Dewasa ini, banyak sastra-sastra terjemahan yang masuk ke negeri kita Indonesia. Karya-karya tersebut tentunya membawa pengaruh tersendiri bagi dunia kesastraan Indonesia. Tentu saja ada pengaruh positif dan negatif. Pengaruhnya dirasakan langsung oleh para sastrawan lokal. Bagi pembaca saya rasa pengaruh tersebut tidak terlalu signifikan.

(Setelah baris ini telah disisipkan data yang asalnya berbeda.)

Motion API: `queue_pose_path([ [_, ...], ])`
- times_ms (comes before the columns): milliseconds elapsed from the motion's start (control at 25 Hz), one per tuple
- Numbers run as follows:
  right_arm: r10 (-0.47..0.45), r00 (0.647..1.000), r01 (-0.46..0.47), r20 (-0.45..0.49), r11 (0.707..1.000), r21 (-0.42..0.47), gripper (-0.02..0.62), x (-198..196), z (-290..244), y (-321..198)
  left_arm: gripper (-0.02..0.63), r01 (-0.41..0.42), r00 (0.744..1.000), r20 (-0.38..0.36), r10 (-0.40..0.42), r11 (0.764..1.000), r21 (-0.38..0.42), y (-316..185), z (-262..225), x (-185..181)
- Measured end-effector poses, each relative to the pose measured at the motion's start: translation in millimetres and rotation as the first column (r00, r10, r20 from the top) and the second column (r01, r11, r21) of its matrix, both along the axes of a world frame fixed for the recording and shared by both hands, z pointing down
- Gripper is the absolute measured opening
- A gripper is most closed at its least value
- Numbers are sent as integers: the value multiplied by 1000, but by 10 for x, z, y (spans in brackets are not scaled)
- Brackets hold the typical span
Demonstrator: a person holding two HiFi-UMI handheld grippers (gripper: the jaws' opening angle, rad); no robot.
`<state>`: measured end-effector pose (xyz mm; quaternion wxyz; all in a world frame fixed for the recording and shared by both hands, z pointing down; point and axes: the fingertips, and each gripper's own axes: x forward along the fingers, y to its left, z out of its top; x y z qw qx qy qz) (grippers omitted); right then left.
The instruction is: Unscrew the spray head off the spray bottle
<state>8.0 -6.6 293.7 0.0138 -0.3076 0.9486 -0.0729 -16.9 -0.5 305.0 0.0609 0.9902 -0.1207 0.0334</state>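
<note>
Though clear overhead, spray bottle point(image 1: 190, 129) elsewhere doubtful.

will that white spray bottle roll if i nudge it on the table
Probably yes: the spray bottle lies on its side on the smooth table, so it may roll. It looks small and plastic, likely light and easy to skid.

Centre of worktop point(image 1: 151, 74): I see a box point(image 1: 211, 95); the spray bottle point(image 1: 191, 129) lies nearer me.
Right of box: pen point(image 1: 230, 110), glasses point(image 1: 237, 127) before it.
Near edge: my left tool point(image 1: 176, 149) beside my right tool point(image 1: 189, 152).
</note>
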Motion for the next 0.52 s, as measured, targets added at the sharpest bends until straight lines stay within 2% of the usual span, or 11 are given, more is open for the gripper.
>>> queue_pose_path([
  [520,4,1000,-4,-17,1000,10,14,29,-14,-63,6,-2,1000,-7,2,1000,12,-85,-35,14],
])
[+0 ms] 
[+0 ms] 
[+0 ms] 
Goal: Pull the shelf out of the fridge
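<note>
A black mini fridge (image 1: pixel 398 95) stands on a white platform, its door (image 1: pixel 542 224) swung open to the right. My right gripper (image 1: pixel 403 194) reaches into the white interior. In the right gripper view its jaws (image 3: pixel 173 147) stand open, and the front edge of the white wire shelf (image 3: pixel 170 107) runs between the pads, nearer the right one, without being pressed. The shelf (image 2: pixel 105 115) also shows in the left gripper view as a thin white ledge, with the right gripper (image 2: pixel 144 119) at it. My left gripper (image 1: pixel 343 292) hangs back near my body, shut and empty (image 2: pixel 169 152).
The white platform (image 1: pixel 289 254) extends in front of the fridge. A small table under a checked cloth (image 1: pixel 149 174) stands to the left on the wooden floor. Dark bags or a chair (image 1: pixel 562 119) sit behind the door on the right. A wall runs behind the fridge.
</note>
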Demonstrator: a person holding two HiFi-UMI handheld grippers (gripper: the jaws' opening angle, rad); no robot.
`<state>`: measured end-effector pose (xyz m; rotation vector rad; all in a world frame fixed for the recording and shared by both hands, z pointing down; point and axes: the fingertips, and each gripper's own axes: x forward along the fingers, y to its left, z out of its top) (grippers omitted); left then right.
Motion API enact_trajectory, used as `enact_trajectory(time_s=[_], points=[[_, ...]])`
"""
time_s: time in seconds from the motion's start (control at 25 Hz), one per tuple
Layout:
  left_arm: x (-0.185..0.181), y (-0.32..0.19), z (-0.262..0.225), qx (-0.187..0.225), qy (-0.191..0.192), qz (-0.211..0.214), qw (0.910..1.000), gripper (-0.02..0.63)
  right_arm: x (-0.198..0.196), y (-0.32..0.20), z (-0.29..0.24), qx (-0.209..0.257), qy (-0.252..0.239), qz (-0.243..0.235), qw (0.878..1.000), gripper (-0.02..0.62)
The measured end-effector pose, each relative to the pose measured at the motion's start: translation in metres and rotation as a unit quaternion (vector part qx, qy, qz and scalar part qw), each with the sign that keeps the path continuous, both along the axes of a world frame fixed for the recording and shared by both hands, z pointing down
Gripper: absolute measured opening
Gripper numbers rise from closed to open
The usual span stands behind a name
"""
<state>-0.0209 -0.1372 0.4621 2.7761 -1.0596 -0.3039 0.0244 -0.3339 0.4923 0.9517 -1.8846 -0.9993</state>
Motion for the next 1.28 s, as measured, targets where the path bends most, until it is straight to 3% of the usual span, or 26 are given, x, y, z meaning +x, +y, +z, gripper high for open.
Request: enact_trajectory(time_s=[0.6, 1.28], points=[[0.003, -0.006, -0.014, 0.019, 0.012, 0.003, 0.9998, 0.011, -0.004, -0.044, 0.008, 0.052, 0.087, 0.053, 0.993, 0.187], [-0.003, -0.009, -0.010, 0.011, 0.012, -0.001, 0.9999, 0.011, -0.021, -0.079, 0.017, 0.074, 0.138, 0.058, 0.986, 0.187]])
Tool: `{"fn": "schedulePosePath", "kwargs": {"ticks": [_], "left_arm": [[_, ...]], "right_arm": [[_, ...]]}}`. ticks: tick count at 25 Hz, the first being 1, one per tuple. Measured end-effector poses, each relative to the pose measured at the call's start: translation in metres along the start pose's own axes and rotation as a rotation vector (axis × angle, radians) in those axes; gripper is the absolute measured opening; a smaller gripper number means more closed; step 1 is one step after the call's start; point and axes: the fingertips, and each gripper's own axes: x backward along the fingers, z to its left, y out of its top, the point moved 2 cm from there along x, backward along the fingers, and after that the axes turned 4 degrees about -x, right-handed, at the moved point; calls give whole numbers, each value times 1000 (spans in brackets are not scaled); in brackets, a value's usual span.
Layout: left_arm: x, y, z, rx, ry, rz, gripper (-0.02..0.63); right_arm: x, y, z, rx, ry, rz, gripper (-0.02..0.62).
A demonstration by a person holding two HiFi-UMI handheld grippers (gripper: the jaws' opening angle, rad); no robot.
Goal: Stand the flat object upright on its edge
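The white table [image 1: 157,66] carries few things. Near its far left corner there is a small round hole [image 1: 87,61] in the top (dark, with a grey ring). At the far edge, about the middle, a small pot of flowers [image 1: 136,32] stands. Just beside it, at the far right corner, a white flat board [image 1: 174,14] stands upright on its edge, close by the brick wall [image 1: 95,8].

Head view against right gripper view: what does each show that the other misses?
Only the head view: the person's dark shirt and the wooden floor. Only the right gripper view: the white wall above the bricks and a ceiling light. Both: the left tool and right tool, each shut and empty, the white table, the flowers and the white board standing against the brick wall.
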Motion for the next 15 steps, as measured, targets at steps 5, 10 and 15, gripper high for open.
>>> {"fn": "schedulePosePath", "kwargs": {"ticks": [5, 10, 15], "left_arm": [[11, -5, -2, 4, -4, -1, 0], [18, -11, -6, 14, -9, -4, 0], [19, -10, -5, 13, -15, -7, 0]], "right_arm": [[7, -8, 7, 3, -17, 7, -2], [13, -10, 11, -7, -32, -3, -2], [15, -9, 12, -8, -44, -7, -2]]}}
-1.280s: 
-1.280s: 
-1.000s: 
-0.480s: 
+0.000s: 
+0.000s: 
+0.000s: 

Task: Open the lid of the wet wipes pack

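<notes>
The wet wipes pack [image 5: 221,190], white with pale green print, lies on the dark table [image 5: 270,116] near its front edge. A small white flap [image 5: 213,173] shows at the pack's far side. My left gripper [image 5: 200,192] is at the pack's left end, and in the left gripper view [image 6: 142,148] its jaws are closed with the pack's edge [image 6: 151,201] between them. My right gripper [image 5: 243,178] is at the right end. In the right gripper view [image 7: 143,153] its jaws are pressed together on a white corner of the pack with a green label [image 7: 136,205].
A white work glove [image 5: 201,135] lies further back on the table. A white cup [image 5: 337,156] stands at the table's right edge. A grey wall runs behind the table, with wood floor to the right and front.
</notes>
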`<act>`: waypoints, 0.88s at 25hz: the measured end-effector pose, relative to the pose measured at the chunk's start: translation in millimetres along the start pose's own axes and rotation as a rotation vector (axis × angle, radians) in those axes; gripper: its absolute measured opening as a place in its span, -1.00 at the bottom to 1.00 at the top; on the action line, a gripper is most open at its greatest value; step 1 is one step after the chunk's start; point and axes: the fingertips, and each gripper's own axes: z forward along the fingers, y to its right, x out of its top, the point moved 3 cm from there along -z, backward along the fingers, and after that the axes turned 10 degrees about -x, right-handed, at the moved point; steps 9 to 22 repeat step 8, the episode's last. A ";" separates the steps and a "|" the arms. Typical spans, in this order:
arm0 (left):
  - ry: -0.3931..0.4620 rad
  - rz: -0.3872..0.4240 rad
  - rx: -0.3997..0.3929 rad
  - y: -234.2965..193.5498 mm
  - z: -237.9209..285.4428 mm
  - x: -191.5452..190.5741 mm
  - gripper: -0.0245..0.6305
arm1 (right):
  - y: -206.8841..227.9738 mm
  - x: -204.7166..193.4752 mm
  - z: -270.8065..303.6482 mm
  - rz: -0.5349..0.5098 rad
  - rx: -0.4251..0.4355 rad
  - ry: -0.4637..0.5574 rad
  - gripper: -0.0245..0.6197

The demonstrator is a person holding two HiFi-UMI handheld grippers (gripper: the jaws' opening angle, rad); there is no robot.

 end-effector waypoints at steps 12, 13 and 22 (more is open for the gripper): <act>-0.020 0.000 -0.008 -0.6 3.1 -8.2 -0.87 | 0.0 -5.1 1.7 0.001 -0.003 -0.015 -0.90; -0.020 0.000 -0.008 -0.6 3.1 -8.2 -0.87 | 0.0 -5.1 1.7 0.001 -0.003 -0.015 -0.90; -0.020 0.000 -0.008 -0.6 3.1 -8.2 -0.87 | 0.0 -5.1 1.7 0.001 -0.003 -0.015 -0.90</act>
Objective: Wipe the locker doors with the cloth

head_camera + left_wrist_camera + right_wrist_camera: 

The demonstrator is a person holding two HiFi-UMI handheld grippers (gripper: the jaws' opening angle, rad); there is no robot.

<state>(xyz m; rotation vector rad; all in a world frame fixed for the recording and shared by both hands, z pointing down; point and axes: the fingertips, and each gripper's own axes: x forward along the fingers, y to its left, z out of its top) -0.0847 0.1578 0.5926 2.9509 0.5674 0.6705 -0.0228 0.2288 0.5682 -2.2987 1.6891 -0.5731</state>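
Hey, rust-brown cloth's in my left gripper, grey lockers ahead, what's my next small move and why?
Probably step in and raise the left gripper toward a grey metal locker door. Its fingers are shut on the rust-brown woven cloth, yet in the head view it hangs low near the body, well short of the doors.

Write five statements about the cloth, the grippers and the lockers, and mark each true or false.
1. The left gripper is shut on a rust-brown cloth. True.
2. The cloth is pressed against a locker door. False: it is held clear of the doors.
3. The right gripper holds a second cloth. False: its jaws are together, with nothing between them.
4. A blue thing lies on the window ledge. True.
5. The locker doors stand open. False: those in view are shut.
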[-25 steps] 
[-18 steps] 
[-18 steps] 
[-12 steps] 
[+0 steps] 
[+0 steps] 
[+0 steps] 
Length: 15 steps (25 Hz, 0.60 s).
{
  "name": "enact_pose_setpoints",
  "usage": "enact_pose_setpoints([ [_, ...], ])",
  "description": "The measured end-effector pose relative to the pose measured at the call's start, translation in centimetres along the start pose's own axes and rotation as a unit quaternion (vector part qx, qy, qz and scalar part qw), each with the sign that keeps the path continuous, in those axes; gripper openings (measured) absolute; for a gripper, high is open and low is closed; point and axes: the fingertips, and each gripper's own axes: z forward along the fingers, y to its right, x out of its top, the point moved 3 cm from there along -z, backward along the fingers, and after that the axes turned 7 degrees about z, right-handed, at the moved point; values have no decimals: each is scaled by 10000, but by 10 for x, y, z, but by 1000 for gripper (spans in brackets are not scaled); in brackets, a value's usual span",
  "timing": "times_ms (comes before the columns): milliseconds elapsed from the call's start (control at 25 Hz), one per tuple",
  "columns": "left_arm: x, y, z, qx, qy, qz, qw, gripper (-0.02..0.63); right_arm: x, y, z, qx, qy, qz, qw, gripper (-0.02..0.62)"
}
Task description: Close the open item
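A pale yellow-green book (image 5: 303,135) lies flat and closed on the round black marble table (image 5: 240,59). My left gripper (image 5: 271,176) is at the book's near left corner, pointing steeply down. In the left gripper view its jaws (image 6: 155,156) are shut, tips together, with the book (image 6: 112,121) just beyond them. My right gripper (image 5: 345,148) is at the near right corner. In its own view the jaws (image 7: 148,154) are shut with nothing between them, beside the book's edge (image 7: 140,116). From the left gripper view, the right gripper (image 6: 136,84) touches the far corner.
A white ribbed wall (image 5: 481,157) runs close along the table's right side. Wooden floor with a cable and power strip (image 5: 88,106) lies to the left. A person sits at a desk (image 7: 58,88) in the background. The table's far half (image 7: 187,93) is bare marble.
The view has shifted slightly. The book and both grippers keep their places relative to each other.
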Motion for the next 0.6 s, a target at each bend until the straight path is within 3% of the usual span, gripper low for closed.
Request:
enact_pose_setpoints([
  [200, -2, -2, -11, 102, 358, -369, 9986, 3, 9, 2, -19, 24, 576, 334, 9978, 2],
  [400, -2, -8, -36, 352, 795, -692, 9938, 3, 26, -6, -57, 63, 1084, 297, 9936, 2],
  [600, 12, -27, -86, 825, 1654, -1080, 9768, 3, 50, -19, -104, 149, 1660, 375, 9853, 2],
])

Sastra terjemahan yang membanjiri dunia kesastraan Indonesia secara langsung ataupun tidak dapat mempengaruhi identitas diri sastra nasional sendiri. Bahkan menghilangkan tradisi dan jati diri sastra daerah. Sebut saja novel-novel Salah Asuhan, Belenggu, dan Tenggelamnya Kapal Van Der Wijk yang tidak lagi dimuat—meskipun hanya sebagai kutipan—pada buku-buku paket pelajaran Sastra Indonesia. Penulis buku lebih suka mencantumkan kutipan novel “Harry Potter” dibandingkan dengan novel-novel tersebut. Hal itu tentu tidak dapat disalahkan sepenuhnya, karena memperluas wawasan dan khazanah sastra siswa adalah hal yang utama. Namun, akankah novel-novel Indonesia itu terlupakan oleh kaum terpelajar? Seperti mereka melupakan Pram—nominator Nobel satu-satunya Asia dalam bidang sastra—dan karya-karyanya.
Saya rasa sastra terjemahan yang masuk ke Indonesia harus dibatasi karena sastrawan lokal sudah cukup banyak melahirkan karya-karya yang bagus meski belum mampu menembus kancah internasional. Jika sastra terjemahan semakin banyak masuk ke Indonesia dan ternyata sastra terjemahan jauh lebih baik dari sastra nasional sendiri maka akan banyak sastrawan muda dan berbakat frustasi karena karyanya yang tidak lagi diminati oleh masyarakat. Mereka akan terkubur dalam jajahan sastra terjemahan.
Namun, pembatasan yang dilakukan tidak boleh terlalu berlebihan, sampai melarang sastra terjemahan masuk ke Indonesia. Sastrawan lokal juga perlu belajar dari sastra terjemahan yang umumnya lebih bersifat universal. Selain itu, sastra terjemahan juga dapat memotivasi dan menginspirasi sastrawan lokal untuk terus mengembangkan karyanya.